PROBLEM STATEMENT
Print the listing below exactly as written.

Start of Block

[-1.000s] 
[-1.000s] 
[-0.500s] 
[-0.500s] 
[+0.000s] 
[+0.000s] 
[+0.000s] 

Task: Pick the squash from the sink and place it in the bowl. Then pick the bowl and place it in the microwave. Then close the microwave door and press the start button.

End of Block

SOLUTION TO THE PROBLEM
[-1.000s] 
[-1.000s] 
[-0.500s] 
[-0.500s] 
[+0.000s] 
[+0.000s] 
[+0.000s] 

Task: Pick the squash from the sink and place it in the bowl. Then pick the bowl and place it in the microwave. Then close the microwave door and press the start button.

No more work remains on this exercise.